In this truncated version of Oresteia, Becky plays the part of Clytemnestra—a figure from Greek mythology who falls in love with Aegisthus while her husband, the legendary Greek king Agamemnon, is away to fight the Trojan War. To be with Aegisthus, and to avenge her daughter, Iphigenia, whom Agamemnon sacrifices in the war effort, Clytemnestra ultimately kills her husband.
By casting Becky as Clytemnestra in this sequence, Thackeray not-so-subtly hints at the disastrous events of the next few chapters. Like Clytemnestra, Becky will cause the death of her husband as a result of an illicit affair: through her seductive manipulation of Lord Steyne, Becky secures Rawdon, her husband, a government post in a far-off colony—where he promptly dies of disease.
As could be expected, given this context, Becky plays the part of Clytemnestra with aplomb:
Rebecca performed her part so well, and with such ghastly truth, that the spectators were all dumb, until, with a burst, all the lamps of the hall blazed out again, when everybody began to shout applause. ‘Brava! brava!’ old Steyne’s strident voice was heard roaring over all the rest. ‘By —, she’d do it too,’ he said between his teeth. The performers were called by the whole house, which sounded with cries of ‘Manager! Clytemnestra!’
The "ghastly truth" of Becky's performance is more real than the audience can suspect: Becky barely has to act to play her role, and merely taps into her sinister nature that she has, thus far, managed to hide from English society. She cannot keep up appearances indefinitely, however—while Steyne's effusive praise for Becky makes sense in the context of her performance, he won't be able to mask his impropriety for much longer.
Clytemnestra's is an archetypal example of female power in Greek literature—in the face of an impossibly cruel world, she takes her life into her own hands and escapes the restrictions of her identity as Agamemnon's wife.

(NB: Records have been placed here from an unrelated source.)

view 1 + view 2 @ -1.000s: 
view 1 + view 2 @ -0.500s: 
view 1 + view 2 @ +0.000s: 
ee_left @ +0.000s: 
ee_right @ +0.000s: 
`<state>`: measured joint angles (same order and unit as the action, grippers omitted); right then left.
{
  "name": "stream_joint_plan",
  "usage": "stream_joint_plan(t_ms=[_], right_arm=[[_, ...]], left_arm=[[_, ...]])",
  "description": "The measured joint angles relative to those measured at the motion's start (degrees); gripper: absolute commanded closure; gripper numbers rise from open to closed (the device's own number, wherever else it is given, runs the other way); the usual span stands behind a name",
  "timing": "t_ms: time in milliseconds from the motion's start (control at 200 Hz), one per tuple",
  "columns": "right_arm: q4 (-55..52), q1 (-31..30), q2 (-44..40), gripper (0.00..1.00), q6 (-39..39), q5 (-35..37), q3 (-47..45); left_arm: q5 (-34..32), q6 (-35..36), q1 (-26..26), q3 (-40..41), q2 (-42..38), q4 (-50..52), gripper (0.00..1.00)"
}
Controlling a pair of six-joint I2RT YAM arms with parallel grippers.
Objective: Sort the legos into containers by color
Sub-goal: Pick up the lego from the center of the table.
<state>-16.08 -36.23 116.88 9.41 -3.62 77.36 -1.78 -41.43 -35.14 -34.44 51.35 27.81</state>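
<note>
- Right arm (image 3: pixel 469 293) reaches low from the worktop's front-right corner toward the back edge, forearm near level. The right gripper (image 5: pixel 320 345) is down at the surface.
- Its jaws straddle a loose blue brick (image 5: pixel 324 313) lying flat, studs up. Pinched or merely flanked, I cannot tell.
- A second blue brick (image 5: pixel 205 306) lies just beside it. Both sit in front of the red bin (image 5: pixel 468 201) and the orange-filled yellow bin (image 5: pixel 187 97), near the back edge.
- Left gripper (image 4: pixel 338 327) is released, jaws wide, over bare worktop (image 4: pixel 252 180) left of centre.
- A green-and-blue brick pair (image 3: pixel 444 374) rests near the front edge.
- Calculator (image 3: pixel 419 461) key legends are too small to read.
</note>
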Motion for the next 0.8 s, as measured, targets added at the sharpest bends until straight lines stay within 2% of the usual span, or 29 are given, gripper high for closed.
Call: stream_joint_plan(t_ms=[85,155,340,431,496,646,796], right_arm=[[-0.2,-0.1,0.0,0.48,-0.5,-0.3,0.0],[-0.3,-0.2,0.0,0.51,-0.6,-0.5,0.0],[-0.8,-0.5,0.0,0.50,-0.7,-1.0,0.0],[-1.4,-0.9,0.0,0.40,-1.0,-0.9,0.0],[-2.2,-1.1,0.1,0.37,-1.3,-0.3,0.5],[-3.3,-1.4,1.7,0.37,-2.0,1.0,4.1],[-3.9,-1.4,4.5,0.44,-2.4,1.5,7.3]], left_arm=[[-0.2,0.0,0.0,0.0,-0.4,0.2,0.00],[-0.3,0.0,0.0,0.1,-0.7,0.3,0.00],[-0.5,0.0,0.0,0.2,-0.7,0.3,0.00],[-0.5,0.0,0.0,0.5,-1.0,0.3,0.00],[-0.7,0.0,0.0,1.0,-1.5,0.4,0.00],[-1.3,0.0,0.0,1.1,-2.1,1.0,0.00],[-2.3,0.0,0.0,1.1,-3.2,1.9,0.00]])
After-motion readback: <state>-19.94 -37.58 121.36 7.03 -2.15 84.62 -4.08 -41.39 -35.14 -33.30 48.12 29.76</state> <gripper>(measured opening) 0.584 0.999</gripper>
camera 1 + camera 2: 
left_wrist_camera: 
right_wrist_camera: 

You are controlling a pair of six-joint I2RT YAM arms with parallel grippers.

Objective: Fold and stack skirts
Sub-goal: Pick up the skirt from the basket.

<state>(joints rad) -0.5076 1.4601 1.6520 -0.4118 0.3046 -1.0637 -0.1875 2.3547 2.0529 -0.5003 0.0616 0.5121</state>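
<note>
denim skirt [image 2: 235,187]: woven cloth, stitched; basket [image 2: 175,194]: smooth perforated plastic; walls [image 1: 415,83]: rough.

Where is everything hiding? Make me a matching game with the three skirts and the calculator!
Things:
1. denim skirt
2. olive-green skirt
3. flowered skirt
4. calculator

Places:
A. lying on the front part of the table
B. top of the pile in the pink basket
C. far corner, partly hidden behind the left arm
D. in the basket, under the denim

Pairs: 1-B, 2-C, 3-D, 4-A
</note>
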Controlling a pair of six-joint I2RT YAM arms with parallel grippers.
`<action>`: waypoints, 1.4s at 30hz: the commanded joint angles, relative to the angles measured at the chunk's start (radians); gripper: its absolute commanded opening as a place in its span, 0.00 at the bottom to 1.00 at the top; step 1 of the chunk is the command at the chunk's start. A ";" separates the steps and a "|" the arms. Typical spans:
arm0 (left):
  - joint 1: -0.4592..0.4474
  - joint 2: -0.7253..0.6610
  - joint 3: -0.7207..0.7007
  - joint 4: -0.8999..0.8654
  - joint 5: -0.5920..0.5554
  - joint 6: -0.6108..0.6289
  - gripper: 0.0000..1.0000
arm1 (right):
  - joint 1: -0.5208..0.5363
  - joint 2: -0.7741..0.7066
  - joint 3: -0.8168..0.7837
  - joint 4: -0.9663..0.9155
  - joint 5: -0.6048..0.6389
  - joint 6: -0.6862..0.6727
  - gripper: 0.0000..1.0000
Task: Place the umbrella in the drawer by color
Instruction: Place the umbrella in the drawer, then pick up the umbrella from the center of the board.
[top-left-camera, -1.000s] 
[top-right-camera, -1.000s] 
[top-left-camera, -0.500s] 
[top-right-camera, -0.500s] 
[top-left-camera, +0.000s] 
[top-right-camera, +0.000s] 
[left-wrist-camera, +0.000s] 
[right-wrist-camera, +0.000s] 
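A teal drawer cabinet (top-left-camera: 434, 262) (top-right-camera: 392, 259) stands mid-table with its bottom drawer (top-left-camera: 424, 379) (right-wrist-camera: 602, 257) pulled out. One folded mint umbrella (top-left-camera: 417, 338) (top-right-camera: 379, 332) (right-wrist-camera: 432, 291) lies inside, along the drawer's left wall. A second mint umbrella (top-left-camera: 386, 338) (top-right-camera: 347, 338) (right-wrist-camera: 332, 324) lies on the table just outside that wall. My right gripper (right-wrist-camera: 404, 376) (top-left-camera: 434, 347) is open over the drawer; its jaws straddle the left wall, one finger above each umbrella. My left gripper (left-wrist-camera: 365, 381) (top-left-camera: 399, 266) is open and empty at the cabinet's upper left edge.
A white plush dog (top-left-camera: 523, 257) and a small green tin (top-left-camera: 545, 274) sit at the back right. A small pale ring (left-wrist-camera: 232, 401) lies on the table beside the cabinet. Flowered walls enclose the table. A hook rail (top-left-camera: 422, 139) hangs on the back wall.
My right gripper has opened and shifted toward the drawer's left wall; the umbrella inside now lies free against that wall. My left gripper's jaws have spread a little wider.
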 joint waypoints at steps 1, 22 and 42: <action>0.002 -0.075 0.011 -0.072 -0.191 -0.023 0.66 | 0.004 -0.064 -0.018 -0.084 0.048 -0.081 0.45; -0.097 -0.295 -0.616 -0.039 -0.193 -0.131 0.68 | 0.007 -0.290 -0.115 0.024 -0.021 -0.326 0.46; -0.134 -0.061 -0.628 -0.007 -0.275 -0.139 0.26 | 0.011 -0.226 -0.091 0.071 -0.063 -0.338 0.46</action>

Likewise, although Becky's manipulation causes no shortage of harm over the course of Vanity Fair, it is also the source of her agency—her ability to rise above the restrictions of her gender role in 19th-century England.
In Chapter 55, Becky tries to convince the new Sir Pitt (Pitt Crawley) to believe her claim that she only involved herself with Lord Steyne in an attempt to negotiate a better future for her husband. Her entire appeal stokes dramatic irony in the reader:
Your genius and Lord Steyne’s interest made it more than probable, had not this dreadful calamity come to put an end to all our hopes. But, first, I own that it was my object to rescue my dear husband – him whom I love in spite of all his ill-usage and suspicions of me – to remove him from the poverty and ruin which was impending over us. I saw Lord Steyne’s partiality for me,’ she said, casting down her eyes. ‘I own that I did everything in my power to make myself pleasing to him, and as far as an honest woman may, to secure his – his esteem.
With the help of a narrator who is by no means impartial, the reader can never take Becky's words at face value. She is a master manipulator, and her nest of lies—to which the reader is privy, when the narrator deems it appropriate—is ever-expanding in service of her unending quest for wealth and social status. In this passage, the reader is well aware of Becky's self-serving, borderline adulterous relationship with Lord Steyne, but the reader can only watch as she begins to sway Sir Pitt over to her side.